#### Problem statement:
Entries follow. Give back exactly the lines starting at the one containing "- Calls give" and ending at the one containing "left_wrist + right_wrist", and no other lines.

---- Record excerpts

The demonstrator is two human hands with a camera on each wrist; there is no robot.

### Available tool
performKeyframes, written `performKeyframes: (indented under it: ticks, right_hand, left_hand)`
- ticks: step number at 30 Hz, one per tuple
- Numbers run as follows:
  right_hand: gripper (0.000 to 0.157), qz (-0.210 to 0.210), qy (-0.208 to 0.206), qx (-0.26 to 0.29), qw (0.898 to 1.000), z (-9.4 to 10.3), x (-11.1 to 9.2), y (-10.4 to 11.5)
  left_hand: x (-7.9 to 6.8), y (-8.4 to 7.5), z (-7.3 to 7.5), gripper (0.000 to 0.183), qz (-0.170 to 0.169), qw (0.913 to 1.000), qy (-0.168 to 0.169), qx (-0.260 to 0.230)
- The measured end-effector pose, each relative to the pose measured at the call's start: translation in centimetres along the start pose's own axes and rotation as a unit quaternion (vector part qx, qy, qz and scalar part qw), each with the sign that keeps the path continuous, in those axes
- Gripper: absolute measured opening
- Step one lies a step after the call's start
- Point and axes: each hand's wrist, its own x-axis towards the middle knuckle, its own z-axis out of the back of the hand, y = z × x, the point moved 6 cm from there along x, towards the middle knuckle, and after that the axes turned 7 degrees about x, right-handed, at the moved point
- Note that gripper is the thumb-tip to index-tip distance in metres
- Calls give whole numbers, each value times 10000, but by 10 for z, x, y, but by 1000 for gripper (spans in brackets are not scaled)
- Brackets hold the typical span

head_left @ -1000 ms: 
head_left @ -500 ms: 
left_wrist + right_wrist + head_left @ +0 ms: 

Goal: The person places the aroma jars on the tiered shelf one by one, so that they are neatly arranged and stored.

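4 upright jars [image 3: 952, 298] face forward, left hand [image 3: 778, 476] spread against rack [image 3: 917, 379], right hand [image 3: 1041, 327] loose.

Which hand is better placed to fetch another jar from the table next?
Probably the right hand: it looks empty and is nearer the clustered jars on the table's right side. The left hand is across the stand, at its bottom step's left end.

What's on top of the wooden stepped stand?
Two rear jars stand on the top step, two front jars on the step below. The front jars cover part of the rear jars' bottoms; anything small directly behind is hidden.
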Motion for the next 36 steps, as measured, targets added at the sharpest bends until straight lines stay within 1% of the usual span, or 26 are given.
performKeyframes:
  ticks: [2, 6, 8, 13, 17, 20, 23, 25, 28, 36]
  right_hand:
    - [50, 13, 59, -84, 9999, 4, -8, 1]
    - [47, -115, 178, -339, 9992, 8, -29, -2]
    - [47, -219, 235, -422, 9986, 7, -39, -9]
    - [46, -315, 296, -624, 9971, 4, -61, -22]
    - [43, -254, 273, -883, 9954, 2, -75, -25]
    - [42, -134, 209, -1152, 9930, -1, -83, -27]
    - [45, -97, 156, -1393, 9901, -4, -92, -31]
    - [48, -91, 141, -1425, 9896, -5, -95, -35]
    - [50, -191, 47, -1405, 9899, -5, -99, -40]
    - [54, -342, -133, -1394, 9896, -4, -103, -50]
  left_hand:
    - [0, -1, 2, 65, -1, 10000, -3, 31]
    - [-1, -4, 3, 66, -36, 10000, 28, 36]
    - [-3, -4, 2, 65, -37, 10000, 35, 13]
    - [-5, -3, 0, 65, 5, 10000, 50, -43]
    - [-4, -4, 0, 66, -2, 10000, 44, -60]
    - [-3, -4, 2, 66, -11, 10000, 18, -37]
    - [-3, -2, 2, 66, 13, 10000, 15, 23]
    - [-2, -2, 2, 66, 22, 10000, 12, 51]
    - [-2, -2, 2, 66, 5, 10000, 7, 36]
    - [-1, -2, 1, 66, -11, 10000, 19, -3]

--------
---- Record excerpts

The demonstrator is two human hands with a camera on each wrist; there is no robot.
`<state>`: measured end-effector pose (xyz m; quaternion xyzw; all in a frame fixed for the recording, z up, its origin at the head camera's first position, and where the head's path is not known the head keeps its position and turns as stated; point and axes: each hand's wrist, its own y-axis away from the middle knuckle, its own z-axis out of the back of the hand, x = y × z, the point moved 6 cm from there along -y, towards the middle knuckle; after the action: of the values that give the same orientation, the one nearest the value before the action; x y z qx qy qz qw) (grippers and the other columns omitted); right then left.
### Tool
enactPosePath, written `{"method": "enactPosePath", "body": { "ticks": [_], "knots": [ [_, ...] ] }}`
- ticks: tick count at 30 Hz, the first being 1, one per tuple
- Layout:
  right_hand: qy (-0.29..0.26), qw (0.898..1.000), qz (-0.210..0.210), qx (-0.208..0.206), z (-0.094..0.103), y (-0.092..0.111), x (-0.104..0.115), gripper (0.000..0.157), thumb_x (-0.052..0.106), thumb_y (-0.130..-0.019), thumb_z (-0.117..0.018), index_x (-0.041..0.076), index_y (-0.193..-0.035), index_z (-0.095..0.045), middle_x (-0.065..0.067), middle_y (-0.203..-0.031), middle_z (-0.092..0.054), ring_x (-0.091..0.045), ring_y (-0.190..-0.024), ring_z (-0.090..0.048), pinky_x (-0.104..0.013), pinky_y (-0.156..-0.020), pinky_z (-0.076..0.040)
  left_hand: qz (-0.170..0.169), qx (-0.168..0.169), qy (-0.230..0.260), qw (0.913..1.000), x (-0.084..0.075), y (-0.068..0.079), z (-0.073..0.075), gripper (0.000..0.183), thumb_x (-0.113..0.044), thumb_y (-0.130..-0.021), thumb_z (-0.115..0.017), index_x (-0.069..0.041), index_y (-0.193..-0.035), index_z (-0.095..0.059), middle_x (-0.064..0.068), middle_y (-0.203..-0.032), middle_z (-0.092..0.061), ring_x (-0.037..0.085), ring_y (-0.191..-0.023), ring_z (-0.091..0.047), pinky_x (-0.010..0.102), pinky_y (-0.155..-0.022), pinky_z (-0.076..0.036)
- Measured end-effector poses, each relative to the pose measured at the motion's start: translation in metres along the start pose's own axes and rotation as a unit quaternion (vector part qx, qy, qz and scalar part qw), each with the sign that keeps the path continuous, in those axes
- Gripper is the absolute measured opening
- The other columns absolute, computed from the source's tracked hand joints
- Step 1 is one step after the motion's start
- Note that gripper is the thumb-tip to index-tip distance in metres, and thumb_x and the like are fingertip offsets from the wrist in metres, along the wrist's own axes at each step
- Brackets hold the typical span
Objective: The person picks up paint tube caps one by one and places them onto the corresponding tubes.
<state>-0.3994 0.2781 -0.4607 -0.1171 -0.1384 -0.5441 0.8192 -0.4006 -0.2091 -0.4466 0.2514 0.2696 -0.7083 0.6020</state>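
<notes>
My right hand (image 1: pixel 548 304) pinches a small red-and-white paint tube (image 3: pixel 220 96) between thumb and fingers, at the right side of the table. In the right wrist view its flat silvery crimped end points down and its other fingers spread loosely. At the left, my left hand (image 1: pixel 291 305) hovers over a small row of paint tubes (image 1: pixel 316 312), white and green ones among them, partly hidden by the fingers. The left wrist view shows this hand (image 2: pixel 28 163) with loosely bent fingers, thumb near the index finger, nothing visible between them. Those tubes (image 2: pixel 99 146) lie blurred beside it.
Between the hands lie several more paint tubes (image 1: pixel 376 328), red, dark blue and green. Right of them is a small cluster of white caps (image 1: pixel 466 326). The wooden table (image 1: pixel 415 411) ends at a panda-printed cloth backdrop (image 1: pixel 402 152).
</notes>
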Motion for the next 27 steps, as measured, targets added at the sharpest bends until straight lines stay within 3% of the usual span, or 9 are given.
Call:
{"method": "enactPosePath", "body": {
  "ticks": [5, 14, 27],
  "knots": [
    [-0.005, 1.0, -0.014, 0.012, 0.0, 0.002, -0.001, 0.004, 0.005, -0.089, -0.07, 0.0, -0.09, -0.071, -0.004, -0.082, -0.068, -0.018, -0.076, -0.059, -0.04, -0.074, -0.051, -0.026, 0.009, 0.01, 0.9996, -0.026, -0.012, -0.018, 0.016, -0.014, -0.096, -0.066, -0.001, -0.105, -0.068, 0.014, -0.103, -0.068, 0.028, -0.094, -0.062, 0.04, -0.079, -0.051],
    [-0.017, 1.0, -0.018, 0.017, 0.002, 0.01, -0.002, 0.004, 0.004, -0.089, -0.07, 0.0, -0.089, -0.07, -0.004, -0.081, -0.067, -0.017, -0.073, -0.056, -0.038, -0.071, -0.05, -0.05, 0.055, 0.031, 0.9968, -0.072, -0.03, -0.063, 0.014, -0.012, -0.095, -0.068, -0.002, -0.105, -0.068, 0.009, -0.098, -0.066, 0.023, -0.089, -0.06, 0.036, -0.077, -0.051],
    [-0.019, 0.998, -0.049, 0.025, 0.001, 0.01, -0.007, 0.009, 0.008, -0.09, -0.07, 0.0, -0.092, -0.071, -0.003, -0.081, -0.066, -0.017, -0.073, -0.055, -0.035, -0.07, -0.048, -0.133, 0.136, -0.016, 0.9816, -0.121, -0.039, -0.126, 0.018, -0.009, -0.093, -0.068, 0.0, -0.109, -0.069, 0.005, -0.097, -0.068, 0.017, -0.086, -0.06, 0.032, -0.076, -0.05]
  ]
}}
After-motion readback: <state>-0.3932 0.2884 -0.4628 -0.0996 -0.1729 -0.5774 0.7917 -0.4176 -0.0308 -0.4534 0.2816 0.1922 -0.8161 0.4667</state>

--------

#### Solution to this problem:
- Calls give whole numbers, each value times 10000, but by 10 for z, x, y, but by 1000 for gripper (spans in brackets are not scaled)
- Brackets hold the typical span

head_left @ -1000 ms: 
head_left @ -500 ms: 
left_wrist + right_wrist + head_left @ +0 ms: 

The exercise is now complete.